Exercise prompt:
The line containing "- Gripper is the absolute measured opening" marks the end: output every line of the data up to it, and that line too, exactly as written.

**** The records ****

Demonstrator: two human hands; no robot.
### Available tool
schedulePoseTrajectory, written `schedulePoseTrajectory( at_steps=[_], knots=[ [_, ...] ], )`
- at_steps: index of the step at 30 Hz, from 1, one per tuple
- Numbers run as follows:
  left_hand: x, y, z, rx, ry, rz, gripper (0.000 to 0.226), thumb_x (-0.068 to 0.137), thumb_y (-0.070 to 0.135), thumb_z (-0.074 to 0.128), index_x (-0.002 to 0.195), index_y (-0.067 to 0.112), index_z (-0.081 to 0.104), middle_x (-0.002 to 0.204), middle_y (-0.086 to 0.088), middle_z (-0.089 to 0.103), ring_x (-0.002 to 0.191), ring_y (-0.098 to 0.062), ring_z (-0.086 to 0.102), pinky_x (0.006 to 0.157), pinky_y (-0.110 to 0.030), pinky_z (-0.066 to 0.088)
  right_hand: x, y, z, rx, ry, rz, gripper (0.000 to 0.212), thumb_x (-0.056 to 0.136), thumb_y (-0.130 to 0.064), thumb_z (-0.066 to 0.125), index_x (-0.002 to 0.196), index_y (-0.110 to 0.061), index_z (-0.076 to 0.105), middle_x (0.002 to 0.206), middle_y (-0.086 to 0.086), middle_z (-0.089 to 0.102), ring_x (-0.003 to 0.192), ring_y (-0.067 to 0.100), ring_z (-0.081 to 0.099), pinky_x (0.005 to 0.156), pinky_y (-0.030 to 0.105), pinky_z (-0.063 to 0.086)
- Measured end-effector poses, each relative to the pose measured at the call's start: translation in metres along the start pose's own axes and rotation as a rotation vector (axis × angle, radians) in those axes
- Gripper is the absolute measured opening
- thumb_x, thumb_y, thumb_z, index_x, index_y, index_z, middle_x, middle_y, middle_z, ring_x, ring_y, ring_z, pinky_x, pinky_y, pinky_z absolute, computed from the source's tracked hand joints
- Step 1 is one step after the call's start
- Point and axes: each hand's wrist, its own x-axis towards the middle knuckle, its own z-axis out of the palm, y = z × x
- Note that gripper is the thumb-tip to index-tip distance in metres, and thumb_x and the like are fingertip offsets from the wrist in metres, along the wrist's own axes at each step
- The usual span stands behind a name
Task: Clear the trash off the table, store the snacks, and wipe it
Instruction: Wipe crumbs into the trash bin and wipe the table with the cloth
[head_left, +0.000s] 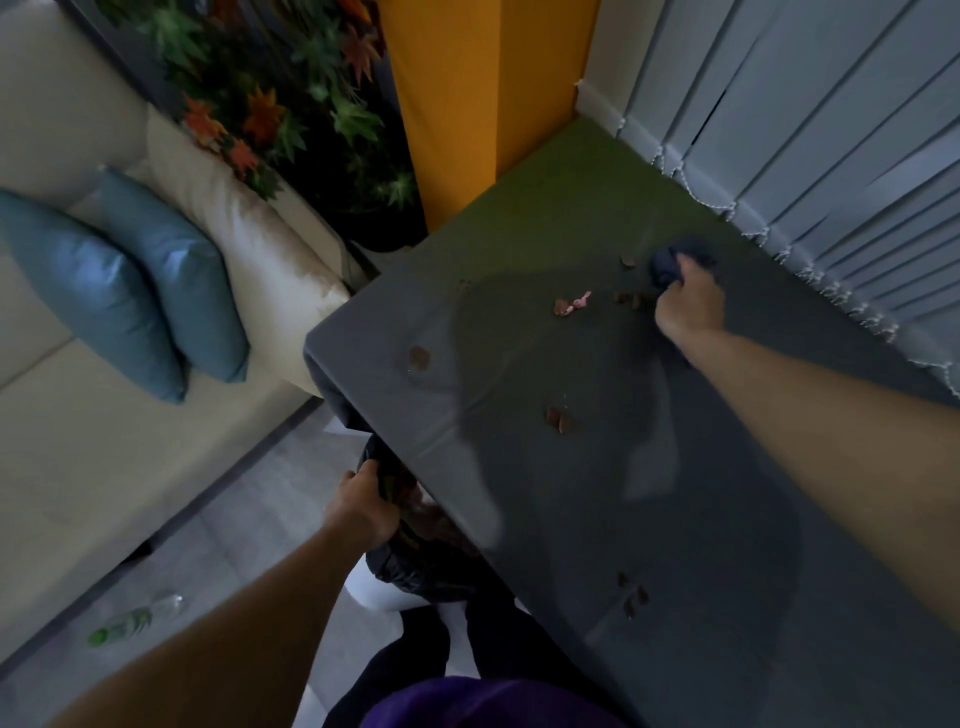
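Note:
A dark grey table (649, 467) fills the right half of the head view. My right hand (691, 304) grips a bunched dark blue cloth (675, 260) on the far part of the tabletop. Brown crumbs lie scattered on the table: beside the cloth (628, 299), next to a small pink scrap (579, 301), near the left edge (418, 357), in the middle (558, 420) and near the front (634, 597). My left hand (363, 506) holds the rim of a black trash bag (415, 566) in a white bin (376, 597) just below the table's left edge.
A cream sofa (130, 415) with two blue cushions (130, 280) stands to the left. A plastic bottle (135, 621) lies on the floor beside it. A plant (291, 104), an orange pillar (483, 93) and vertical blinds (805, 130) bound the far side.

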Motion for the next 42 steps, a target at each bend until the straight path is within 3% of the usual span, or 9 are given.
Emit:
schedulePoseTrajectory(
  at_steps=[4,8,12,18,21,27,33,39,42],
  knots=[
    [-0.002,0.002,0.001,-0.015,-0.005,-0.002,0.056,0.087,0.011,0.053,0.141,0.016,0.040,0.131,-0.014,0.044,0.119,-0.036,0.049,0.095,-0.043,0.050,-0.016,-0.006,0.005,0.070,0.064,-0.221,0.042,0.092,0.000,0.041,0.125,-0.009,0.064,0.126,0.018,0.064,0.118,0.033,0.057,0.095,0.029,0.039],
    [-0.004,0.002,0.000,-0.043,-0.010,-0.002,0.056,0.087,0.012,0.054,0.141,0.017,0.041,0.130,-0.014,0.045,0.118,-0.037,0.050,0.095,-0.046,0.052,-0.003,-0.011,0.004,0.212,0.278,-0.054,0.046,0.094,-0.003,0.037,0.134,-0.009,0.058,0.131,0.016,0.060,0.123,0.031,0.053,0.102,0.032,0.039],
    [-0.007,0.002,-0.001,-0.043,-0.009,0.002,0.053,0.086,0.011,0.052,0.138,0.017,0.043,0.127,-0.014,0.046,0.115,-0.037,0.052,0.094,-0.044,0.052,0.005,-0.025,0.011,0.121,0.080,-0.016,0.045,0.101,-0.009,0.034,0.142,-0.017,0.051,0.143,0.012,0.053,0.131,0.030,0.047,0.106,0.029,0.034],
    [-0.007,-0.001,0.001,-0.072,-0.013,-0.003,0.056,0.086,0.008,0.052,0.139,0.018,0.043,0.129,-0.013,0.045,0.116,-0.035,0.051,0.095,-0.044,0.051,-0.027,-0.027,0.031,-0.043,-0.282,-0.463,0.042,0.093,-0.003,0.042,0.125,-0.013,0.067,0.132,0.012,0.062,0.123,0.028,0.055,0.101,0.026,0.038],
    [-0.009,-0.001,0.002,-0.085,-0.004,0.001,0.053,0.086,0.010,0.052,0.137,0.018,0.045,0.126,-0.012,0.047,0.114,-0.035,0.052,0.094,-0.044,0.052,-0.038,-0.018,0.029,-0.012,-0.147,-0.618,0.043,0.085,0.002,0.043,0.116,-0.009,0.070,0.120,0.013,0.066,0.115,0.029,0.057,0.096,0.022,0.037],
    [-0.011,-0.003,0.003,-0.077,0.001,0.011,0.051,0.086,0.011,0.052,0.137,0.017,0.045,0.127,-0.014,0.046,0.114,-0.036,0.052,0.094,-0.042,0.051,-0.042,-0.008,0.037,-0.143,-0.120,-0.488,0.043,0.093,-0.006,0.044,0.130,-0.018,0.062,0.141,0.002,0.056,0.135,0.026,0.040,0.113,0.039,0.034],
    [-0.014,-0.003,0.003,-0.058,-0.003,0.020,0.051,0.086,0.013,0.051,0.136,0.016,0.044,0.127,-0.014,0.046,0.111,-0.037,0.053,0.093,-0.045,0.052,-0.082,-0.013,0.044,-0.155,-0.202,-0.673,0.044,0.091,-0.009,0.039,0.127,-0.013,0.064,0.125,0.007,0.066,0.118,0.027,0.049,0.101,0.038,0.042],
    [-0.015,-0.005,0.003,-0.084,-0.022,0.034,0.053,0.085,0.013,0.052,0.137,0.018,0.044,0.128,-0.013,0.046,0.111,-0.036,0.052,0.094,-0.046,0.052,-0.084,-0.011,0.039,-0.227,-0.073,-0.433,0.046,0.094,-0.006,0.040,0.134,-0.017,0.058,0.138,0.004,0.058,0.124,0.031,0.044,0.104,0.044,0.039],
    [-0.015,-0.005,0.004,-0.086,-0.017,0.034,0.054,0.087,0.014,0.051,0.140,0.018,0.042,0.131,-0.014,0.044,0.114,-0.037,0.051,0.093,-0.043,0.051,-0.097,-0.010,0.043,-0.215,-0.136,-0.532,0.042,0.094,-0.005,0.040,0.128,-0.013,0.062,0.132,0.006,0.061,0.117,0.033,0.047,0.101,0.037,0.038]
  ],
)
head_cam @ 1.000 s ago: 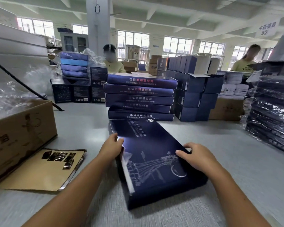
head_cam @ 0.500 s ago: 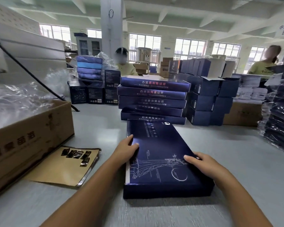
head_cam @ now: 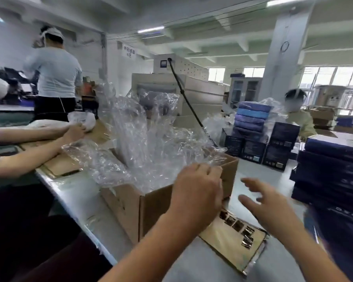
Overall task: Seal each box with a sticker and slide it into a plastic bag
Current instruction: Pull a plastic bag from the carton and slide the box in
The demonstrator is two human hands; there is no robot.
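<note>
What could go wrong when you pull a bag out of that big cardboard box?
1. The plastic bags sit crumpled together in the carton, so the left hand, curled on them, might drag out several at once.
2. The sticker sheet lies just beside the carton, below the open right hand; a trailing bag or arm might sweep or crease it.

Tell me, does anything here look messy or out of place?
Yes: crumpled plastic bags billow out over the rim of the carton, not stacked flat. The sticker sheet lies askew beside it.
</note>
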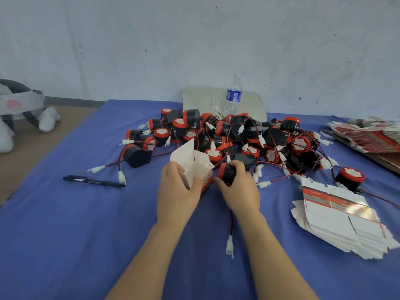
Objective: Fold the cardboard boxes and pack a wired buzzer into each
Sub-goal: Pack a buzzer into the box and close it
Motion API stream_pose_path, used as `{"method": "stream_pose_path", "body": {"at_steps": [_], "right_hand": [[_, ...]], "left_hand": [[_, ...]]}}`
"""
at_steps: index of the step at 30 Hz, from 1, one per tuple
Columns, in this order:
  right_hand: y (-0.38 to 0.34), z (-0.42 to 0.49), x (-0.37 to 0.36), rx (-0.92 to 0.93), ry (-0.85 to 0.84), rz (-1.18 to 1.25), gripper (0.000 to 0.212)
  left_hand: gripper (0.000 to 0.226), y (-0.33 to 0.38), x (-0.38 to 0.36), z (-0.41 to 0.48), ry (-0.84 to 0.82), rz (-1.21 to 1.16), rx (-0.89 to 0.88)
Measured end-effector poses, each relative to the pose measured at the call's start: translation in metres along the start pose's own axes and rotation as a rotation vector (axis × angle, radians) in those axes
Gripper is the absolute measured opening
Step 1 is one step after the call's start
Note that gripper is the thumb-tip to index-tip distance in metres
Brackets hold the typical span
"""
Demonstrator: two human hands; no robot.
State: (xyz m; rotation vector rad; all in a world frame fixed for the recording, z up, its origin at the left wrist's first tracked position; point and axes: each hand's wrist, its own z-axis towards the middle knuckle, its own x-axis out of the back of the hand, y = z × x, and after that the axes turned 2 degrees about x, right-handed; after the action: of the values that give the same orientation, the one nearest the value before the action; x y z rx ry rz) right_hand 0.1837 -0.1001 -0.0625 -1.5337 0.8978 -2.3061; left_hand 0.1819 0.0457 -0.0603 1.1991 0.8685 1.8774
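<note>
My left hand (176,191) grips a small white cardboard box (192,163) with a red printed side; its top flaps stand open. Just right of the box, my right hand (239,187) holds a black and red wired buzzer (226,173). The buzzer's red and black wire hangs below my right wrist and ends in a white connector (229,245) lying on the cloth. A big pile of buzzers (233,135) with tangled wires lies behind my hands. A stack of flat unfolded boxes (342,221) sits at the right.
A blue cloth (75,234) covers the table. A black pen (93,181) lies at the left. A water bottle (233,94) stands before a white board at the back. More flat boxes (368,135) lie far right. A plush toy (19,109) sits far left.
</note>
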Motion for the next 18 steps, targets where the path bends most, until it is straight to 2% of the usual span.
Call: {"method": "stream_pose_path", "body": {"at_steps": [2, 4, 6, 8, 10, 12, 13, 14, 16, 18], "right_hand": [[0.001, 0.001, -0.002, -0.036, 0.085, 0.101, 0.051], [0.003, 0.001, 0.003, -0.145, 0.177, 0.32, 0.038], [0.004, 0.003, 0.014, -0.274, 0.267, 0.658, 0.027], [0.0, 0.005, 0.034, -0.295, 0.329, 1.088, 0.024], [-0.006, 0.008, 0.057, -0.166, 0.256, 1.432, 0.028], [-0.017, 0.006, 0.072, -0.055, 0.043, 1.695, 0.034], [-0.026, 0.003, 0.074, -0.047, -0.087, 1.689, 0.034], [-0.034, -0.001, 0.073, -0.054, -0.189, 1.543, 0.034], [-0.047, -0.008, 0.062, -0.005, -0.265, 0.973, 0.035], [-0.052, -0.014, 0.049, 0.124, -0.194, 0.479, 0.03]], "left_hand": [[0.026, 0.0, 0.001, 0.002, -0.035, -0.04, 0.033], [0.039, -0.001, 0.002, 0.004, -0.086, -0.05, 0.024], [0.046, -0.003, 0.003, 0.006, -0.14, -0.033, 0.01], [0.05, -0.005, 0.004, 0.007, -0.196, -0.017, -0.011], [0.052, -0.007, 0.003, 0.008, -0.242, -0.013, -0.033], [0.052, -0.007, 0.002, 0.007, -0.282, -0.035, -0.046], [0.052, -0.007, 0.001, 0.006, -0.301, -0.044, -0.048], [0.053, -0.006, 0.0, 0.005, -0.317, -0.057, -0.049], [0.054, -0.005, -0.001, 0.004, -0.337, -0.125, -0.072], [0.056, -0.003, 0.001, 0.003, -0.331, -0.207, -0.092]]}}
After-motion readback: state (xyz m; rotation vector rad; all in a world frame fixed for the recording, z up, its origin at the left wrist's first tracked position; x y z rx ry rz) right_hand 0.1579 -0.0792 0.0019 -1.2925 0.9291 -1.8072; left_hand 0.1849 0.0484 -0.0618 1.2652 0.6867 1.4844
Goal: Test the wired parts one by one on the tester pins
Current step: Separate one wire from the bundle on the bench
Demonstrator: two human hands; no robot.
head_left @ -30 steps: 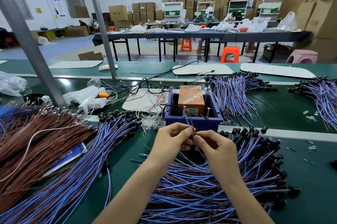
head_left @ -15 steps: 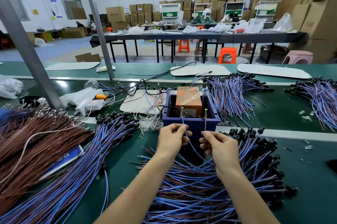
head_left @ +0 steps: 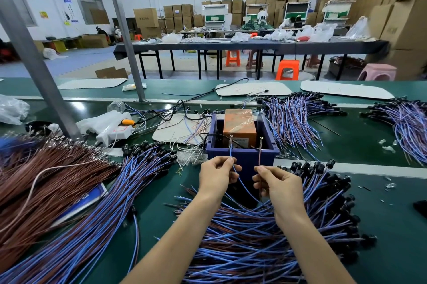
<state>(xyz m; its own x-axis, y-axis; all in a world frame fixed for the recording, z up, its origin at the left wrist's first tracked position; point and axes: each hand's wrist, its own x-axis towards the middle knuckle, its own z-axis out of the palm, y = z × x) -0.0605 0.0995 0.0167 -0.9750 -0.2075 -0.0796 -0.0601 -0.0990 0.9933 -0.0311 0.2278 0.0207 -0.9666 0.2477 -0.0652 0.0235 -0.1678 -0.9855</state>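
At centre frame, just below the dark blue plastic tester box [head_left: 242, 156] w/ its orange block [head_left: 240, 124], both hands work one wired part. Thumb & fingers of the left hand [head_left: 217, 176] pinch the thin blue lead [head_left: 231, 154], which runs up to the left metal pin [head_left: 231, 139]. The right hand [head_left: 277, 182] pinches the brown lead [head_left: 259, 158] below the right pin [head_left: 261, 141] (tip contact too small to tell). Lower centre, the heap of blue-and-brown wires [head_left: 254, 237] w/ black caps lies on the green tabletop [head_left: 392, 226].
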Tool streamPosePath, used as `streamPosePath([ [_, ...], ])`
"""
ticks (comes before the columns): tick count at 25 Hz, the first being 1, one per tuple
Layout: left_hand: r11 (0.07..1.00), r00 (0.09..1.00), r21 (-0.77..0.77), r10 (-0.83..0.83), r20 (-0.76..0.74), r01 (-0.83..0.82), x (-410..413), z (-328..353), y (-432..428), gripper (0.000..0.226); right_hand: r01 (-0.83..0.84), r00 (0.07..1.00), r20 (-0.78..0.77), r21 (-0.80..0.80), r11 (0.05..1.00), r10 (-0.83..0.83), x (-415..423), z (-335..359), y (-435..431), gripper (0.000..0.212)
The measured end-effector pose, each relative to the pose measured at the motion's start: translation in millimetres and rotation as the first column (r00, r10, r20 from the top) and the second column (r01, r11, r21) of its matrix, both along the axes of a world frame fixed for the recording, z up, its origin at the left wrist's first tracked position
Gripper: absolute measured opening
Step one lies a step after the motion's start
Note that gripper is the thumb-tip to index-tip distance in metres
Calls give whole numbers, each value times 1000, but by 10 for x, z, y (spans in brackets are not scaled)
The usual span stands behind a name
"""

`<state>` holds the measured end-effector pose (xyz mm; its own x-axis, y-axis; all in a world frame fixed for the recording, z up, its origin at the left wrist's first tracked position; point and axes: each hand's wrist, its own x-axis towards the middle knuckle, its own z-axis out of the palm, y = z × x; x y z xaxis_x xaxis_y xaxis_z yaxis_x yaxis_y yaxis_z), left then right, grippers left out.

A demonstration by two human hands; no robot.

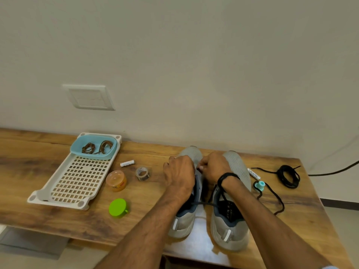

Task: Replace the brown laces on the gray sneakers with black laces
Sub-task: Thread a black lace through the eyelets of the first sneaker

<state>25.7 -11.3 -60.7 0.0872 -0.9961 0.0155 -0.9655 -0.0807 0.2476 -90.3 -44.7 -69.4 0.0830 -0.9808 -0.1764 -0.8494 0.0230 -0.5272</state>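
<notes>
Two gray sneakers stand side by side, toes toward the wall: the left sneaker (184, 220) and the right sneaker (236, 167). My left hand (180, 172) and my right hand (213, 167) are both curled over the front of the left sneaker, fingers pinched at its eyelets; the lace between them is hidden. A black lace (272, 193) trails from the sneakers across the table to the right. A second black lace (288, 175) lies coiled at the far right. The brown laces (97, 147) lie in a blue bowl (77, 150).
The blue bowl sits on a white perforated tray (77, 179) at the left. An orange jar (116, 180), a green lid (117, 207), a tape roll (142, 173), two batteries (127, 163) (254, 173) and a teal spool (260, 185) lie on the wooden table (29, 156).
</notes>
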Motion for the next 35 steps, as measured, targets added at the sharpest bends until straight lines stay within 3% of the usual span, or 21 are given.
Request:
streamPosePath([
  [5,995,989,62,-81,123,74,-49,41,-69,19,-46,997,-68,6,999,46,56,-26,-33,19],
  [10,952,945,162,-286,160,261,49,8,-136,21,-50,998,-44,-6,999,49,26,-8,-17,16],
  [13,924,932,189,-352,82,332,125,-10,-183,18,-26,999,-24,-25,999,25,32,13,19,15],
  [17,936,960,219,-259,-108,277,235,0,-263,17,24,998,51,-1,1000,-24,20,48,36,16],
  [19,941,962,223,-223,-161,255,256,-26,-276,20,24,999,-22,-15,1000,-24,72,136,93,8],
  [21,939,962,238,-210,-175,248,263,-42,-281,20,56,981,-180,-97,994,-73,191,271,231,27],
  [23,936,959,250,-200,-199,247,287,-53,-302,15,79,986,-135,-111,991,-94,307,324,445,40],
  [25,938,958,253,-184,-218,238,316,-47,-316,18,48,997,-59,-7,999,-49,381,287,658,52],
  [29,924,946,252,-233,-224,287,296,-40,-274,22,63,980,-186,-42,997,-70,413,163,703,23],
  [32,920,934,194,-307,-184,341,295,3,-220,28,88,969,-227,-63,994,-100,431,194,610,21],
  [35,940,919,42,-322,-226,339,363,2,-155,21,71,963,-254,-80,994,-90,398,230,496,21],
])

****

Response to this exercise:
Demonstrator: two human hands; no robot.
### Available tool
schedulePoseTrajectory, written `schedulePoseTrajectory( at_steps=[_], knots=[ [_, ...] ], )`
- at_steps: index of the step at 30 Hz, from 1, one per tuple
- Numbers run as follows:
  left_hand: x, y, z, rx, ry, rz, gripper (0.000 to 0.226), thumb_x (-0.068 to 0.137), thumb_y (-0.070 to 0.135), thumb_z (-0.074 to 0.128), index_x (-0.002 to 0.195), index_y (-0.067 to 0.112), index_z (-0.081 to 0.104), middle_x (-0.002 to 0.204), middle_y (-0.086 to 0.088), middle_z (-0.089 to 0.103), ring_x (-0.002 to 0.191), ring_y (-0.098 to 0.062), ring_z (-0.086 to 0.102), pinky_x (0.006 to 0.157), pinky_y (-0.110 to 0.030), pinky_z (-0.066 to 0.088)
  right_hand: x, y, z, rx, ry, rz, gripper (0.000 to 0.212), thumb_x (-0.056 to 0.136), thumb_y (-0.130 to 0.064), thumb_z (-0.066 to 0.125), index_x (-0.002 to 0.196), index_y (-0.110 to 0.061), index_z (-0.076 to 0.105), middle_x (0.002 to 0.206), middle_y (-0.086 to 0.086), middle_z (-0.089 to 0.102), ring_x (-0.003 to 0.192), ring_y (-0.067 to 0.100), ring_z (-0.081 to 0.099), pinky_x (0.005 to 0.156), pinky_y (-0.030 to 0.105), pinky_z (-0.063 to 0.086)
- Measured end-effector poses, each relative to the pose measured at the call's start: translation in metres along the start pose's own axes and rotation as a rotation vector (axis × angle, radians) in those axes
- Gripper is the absolute measured opening

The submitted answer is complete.